● Task brief:
Retype only the lines that run from the top of the material below to the line bearing "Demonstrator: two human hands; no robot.", inclusive, and keep the pictures out.

● Given material:

◇ ◇ ◇ ◇

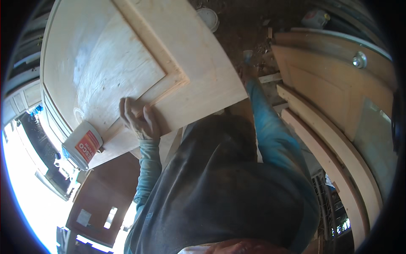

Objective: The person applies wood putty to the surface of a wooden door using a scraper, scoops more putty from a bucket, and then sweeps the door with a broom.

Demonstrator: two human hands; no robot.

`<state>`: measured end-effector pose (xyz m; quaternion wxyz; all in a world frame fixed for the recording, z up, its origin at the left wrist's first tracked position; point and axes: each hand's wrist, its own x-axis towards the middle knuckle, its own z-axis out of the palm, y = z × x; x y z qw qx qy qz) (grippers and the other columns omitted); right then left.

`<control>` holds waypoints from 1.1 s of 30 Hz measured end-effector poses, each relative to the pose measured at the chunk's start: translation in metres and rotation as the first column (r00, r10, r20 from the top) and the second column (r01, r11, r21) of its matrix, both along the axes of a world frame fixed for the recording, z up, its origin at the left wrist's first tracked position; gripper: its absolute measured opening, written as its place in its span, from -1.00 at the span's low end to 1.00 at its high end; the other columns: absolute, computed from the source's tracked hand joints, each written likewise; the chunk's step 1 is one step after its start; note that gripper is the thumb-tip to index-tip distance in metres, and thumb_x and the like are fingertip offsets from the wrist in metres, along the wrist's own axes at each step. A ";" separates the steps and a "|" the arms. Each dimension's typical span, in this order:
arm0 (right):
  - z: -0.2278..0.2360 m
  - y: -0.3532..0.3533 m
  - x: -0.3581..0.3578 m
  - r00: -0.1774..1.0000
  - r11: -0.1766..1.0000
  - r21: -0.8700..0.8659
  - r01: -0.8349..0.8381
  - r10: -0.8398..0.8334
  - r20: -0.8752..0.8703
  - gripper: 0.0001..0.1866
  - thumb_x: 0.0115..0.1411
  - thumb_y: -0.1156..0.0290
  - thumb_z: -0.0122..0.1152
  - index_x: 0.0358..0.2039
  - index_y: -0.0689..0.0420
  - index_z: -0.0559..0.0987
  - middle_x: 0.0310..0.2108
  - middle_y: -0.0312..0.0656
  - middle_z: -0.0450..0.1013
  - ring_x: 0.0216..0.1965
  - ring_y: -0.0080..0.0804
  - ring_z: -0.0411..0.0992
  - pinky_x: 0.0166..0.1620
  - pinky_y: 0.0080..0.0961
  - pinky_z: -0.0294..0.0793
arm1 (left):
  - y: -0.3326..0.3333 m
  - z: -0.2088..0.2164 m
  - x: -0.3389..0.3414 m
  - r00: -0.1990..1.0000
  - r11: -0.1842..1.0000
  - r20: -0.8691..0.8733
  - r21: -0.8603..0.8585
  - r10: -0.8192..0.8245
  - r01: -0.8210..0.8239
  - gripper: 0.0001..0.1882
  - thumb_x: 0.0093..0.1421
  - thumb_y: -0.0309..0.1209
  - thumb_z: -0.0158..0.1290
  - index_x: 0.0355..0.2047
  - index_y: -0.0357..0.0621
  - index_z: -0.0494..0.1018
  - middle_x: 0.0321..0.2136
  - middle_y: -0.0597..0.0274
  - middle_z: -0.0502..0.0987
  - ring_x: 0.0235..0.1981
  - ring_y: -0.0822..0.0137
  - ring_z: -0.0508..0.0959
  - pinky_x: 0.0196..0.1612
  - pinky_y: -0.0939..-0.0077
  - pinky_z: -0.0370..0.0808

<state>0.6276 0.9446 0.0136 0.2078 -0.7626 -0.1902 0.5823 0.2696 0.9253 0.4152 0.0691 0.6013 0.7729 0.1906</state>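
A pale wooden door [203, 72] with a raised panel lies before me, whitish smears and a wet-looking sheen across that panel. My left hand [139, 120] rests on its near edge, fingers apart and thumb spread, holding nothing. Left of that hand a white plastic tub [83, 146] with a red-orange label stands at the door's near left corner. My right arm reaches forward past the door's right corner. At its end my right hand [249, 70] is dim and blurred over the dark floor; a small pale shape shows just beyond it, which I cannot make out.
On the right lean a brown door [319, 78] with a round metal knob [359, 60] and long wooden boards [334, 144]. A round white bucket or lid [208, 20] sits on the littered floor ahead. A brown panel [101, 199] with cut-outs stands at the lower left.
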 end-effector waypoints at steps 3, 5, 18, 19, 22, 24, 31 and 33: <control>0.017 0.012 -0.020 0.984 0.987 -0.158 0.016 -0.043 -0.172 -0.45 0.31 -0.01 0.14 -0.03 0.29 0.60 -0.36 -0.04 0.64 -0.33 -0.21 0.63 -0.15 -0.23 0.58 | -0.001 -0.006 0.012 0.989 0.998 0.129 -0.010 0.069 -0.068 -0.38 0.40 -0.19 -0.04 0.33 -0.32 0.18 0.32 -0.18 0.17 0.36 -0.11 0.22 0.30 0.01 0.30; -0.059 -0.004 -0.022 0.991 0.992 0.000 -0.128 0.128 -0.027 -0.58 0.30 0.08 0.14 -0.21 0.23 0.64 -0.44 -0.09 0.59 -0.40 -0.24 0.61 -0.36 -0.25 0.56 | 0.011 -0.001 0.019 0.999 0.995 0.045 -0.096 0.030 -0.026 -0.38 0.42 -0.20 -0.09 0.35 -0.33 0.12 0.34 -0.16 0.13 0.37 -0.08 0.20 0.30 0.02 0.33; -0.232 0.248 -0.050 0.676 0.728 0.115 -0.675 0.550 0.490 -0.52 0.38 0.02 -0.03 0.07 0.10 0.54 0.00 0.03 0.56 0.03 0.00 0.53 0.08 -0.01 0.52 | 0.020 -0.004 0.045 0.948 0.960 -0.312 -0.237 0.070 -0.149 -0.43 0.48 -0.19 -0.26 0.34 -0.34 0.17 0.34 -0.16 0.21 0.39 -0.05 0.19 0.41 0.05 0.16; -0.254 0.256 -0.058 0.704 0.751 0.114 -0.650 0.538 0.464 -0.52 0.38 0.01 -0.03 0.08 0.10 0.54 -0.01 0.02 0.56 0.03 -0.01 0.54 0.07 -0.02 0.52 | 0.020 -0.006 0.046 0.943 0.956 -0.324 -0.243 0.081 -0.165 -0.43 0.48 -0.19 -0.26 0.34 -0.34 0.17 0.34 -0.16 0.21 0.39 -0.05 0.19 0.41 0.05 0.16; -0.311 0.267 -0.082 0.735 0.771 0.096 -0.629 0.550 0.395 -0.51 0.40 0.00 -0.05 0.10 0.10 0.51 -0.01 -0.01 0.56 0.00 -0.06 0.54 0.04 -0.05 0.53 | 0.023 -0.004 0.057 0.921 0.938 -0.373 -0.263 0.116 -0.225 -0.44 0.48 -0.19 -0.25 0.34 -0.34 0.17 0.34 -0.16 0.21 0.39 -0.05 0.19 0.41 0.05 0.16; -0.344 0.268 -0.096 0.719 0.757 0.071 -0.650 0.581 0.382 -0.50 0.41 -0.01 -0.05 0.12 0.09 0.50 -0.02 -0.04 0.57 -0.01 -0.09 0.55 0.02 -0.07 0.54 | 0.025 0.000 0.060 0.912 0.929 -0.388 -0.274 0.130 -0.248 -0.44 0.48 -0.20 -0.25 0.34 -0.34 0.18 0.34 -0.16 0.21 0.39 -0.05 0.19 0.41 0.06 0.16; -0.387 0.251 -0.122 0.908 0.901 0.151 -0.407 0.380 0.176 -0.46 0.42 0.02 0.03 0.24 0.11 0.38 0.06 -0.03 0.52 -0.07 -0.20 0.54 -0.05 -0.16 0.54 | 0.024 0.009 0.062 0.890 0.910 -0.429 -0.289 0.155 -0.298 -0.44 0.48 -0.20 -0.24 0.33 -0.34 0.19 0.35 -0.16 0.21 0.39 -0.05 0.20 0.41 0.06 0.16; -0.382 0.248 -0.108 0.768 0.781 0.171 -0.601 0.504 0.396 -0.43 0.41 0.08 0.06 0.31 0.12 0.31 0.12 0.00 0.46 -0.09 -0.22 0.53 -0.07 -0.20 0.53 | 0.026 0.013 0.061 0.884 0.905 -0.441 -0.297 0.153 -0.305 -0.44 0.48 -0.21 -0.24 0.33 -0.34 0.19 0.35 -0.16 0.21 0.39 -0.04 0.20 0.41 0.06 0.16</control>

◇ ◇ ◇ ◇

● Final answer:
Objective: The person applies wood putty to the surface of a wooden door using a scraper, scoops more putty from a bucket, and then sweeps the door with a broom.

Demonstrator: two human hands; no robot.

The response to the exercise has been completed.